(WORK REQUEST): Lines before the one with "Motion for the" are left out; return that line and all that follow it, exactly, through the end of the data.

[Saved data entries]

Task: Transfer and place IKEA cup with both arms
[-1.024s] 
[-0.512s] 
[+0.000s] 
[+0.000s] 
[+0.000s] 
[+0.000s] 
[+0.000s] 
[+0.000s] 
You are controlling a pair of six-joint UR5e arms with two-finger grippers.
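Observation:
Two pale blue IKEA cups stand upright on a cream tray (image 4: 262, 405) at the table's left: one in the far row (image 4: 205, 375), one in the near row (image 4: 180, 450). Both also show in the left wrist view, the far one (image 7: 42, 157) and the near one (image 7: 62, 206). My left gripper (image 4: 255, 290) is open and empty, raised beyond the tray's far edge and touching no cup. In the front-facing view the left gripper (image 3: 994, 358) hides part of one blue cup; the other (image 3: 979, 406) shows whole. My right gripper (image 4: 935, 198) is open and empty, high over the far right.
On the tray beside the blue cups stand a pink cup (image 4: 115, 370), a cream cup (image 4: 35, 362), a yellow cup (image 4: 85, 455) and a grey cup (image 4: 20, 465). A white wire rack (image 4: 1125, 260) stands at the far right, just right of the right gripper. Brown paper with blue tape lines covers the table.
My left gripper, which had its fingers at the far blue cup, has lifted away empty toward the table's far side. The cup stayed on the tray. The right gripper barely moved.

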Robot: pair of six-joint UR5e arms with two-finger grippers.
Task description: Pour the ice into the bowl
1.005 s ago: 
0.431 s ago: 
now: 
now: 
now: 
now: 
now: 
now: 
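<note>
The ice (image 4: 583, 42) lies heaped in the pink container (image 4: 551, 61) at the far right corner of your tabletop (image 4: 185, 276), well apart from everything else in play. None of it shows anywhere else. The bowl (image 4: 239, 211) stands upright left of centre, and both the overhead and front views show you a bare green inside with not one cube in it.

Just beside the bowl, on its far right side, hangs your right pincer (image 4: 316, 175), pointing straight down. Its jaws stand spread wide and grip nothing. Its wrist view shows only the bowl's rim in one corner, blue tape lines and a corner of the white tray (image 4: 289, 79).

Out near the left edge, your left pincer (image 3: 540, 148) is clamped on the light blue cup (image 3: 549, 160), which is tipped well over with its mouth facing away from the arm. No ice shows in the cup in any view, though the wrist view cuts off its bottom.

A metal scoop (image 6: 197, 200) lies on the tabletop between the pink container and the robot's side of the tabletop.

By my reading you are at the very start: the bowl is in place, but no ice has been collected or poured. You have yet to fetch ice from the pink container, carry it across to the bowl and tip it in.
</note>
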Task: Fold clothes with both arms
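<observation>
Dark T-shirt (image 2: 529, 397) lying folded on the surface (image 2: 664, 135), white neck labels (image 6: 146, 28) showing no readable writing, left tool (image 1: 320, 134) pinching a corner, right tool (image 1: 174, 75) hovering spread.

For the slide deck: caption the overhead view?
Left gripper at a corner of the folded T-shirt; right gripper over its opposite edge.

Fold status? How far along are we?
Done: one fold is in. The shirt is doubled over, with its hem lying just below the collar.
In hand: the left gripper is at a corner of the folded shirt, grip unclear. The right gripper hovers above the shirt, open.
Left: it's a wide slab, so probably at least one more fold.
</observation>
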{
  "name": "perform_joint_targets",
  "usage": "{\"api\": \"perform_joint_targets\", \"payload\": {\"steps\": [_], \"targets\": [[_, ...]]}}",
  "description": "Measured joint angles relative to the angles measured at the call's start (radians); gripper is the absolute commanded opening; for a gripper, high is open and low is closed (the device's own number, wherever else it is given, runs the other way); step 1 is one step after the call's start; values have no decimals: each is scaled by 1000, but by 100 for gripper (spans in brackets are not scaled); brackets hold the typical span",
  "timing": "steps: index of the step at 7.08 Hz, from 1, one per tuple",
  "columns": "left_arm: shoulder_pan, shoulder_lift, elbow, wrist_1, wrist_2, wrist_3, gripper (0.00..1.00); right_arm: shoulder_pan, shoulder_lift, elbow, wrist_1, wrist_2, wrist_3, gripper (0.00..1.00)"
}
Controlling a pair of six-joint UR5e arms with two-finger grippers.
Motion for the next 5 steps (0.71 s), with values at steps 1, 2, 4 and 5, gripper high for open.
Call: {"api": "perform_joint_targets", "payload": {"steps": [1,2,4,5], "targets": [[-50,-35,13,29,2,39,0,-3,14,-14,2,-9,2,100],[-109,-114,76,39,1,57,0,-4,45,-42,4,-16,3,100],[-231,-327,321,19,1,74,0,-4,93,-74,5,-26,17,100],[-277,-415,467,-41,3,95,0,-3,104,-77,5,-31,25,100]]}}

(RESULT OF THIS TASK):
Motion for the next 5 steps (0.71 s), with values at steps 1, 2, 4 and 5, gripper high for open.
Call: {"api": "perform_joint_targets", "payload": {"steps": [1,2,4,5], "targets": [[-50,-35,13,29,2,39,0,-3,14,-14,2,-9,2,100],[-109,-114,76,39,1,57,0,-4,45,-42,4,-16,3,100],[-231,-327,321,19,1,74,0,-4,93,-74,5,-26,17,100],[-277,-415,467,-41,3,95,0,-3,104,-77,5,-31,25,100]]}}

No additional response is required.